Task item -
Find the line holding "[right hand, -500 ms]" in the entries below. Give it again exactly, along with every line after it up to and including the line holding "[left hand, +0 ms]".

[Dataset items]
_ _ _

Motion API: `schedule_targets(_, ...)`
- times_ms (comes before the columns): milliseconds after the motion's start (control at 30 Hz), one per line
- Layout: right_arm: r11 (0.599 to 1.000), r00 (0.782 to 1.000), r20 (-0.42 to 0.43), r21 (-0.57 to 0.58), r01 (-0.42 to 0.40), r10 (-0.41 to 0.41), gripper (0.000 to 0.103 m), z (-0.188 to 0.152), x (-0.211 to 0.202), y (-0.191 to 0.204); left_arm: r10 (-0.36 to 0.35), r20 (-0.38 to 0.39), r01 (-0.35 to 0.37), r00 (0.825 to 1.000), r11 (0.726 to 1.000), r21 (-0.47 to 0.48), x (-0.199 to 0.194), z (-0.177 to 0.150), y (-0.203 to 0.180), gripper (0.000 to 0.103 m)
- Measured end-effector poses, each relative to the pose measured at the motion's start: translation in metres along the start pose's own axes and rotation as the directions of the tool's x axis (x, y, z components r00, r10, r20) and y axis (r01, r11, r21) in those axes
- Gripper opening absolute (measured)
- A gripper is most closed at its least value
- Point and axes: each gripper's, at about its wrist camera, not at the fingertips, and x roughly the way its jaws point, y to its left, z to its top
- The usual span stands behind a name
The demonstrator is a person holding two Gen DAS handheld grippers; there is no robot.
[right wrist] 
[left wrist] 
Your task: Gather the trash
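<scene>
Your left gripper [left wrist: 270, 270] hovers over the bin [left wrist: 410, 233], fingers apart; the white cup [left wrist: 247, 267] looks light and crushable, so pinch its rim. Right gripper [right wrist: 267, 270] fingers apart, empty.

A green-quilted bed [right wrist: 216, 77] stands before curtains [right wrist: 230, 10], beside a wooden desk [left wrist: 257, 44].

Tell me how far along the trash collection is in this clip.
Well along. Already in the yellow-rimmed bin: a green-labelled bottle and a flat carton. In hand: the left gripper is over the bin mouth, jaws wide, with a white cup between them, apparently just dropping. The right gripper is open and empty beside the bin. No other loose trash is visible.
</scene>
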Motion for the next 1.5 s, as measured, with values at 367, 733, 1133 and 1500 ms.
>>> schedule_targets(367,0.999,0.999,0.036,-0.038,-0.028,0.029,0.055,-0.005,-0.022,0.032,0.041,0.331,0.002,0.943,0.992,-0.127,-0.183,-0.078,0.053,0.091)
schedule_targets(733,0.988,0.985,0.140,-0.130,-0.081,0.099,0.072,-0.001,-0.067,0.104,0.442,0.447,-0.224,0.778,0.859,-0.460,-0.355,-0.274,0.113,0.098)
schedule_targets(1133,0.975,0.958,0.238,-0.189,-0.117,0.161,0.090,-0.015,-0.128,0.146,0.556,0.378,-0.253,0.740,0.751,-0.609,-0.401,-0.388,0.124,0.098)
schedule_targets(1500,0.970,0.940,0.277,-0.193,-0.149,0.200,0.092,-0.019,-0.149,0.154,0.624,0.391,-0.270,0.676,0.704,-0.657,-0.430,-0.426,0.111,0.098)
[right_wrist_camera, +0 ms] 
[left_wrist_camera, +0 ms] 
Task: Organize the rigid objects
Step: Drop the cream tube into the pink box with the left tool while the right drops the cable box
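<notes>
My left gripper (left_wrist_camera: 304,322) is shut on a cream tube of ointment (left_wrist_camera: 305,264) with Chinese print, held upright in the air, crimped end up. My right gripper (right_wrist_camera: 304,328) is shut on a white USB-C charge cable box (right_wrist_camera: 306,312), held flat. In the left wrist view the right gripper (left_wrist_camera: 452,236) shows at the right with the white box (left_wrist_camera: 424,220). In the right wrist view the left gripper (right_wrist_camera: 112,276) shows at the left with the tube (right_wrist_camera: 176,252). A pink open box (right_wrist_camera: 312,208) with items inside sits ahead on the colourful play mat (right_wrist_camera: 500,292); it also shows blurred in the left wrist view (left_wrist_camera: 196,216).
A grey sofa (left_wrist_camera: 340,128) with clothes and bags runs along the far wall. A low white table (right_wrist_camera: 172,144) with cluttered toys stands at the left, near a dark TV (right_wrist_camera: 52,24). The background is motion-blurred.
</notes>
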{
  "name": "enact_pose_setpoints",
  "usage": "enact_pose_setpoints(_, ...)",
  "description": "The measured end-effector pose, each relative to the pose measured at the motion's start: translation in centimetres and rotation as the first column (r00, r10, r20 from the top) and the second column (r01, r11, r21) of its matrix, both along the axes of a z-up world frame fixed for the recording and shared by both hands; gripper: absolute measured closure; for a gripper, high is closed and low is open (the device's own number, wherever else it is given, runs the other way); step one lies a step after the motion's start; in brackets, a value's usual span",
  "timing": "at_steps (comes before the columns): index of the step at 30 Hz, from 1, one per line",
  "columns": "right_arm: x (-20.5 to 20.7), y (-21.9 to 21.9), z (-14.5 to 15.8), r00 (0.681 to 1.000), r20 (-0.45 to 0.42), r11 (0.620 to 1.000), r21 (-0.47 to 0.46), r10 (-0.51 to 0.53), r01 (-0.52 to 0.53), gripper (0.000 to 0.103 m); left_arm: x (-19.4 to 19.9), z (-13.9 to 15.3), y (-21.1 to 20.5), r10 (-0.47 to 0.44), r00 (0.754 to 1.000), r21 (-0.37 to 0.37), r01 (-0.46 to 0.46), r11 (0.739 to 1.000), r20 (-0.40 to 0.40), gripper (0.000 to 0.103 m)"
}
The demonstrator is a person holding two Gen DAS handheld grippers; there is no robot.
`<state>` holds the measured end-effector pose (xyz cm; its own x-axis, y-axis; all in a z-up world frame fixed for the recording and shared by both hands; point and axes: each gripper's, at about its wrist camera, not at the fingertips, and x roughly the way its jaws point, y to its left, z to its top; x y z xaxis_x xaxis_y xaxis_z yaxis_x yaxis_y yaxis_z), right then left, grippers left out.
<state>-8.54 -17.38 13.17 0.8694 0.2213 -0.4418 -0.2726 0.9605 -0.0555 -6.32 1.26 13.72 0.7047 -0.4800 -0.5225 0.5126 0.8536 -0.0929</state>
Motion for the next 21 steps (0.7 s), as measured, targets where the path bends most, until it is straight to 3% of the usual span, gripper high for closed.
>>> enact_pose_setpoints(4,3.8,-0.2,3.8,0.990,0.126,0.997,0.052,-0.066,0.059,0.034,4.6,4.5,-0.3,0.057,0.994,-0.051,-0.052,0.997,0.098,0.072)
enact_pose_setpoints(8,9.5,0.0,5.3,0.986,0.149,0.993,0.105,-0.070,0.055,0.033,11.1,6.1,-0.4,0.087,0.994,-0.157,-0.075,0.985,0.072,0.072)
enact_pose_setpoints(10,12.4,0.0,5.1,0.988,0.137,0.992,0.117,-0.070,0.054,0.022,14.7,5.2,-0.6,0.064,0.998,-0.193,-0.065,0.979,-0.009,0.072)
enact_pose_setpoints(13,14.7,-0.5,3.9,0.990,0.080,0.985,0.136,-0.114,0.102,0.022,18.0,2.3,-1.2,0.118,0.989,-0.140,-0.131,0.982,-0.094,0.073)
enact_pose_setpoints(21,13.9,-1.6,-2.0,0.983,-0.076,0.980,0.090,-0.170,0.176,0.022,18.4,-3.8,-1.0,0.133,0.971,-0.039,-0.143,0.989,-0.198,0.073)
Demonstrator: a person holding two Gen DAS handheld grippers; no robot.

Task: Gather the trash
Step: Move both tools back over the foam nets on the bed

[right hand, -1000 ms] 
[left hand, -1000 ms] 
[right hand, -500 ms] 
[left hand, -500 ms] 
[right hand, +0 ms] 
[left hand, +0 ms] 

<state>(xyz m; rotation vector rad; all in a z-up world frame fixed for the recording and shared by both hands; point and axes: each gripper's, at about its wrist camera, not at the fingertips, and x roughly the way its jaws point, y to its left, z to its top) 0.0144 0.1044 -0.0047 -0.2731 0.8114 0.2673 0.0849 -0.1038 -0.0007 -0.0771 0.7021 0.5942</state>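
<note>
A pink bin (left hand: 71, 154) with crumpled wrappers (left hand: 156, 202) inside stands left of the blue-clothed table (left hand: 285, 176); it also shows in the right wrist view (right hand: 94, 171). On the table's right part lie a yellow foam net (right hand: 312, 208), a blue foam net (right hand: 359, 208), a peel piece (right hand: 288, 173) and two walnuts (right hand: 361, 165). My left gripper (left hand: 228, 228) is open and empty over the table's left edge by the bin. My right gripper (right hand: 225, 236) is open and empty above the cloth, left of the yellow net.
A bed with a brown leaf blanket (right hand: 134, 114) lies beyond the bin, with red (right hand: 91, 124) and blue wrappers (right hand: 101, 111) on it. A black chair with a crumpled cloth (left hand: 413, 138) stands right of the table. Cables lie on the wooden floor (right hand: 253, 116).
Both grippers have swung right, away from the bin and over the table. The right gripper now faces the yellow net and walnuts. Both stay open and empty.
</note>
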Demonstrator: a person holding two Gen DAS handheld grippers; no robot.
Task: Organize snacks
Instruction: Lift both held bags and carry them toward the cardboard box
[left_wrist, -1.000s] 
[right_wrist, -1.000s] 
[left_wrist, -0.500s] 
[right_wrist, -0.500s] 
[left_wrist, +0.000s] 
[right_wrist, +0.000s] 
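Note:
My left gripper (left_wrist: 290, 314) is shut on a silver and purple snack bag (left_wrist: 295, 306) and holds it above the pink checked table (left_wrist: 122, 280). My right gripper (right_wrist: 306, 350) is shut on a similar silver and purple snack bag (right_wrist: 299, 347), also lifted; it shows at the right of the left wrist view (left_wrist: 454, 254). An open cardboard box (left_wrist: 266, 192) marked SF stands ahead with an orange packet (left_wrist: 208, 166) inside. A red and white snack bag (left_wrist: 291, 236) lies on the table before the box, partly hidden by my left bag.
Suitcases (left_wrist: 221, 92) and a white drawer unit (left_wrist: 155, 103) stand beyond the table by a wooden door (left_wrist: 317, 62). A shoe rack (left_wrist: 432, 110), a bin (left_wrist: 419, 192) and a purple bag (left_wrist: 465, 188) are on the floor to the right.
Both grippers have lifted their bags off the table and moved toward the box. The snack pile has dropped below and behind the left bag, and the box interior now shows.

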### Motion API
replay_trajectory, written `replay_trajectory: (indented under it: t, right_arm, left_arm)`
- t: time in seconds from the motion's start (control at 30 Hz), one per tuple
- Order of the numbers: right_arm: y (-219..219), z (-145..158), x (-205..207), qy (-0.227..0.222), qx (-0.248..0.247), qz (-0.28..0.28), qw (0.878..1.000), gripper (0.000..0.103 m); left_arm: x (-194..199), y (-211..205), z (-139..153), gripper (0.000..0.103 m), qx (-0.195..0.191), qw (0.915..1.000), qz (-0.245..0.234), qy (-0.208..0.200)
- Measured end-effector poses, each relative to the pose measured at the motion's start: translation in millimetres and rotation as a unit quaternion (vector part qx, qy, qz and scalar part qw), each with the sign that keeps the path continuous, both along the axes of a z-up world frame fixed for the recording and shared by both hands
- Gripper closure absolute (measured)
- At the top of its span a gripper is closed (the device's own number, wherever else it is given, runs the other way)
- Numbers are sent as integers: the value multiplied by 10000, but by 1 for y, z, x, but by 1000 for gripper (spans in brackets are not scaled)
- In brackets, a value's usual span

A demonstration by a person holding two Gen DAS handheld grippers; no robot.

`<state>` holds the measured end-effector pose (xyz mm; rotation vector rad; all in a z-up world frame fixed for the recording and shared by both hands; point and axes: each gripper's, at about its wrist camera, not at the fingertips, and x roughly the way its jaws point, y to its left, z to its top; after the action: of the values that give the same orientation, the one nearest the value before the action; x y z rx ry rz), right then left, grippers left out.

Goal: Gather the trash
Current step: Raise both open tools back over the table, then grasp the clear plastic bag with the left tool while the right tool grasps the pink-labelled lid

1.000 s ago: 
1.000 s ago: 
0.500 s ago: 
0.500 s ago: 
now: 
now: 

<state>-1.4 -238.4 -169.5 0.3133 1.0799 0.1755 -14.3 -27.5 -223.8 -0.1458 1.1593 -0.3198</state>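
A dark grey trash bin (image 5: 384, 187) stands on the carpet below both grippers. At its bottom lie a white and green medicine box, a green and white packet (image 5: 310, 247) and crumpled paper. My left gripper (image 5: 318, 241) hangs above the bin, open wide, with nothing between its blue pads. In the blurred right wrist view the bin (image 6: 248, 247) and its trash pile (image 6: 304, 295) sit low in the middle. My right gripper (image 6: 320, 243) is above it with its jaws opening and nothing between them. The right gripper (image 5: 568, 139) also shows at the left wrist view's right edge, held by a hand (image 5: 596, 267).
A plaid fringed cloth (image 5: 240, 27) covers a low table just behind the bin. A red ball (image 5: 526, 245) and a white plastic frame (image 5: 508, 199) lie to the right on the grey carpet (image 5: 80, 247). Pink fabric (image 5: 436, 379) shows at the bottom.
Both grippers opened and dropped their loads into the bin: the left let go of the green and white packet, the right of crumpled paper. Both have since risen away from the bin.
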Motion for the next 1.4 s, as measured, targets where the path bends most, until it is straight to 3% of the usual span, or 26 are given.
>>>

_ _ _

Result for this exercise -
[right hand, -500 ms] 
[left hand, -500 ms] 
[right hand, +0 ms] 
[left hand, +0 ms] 

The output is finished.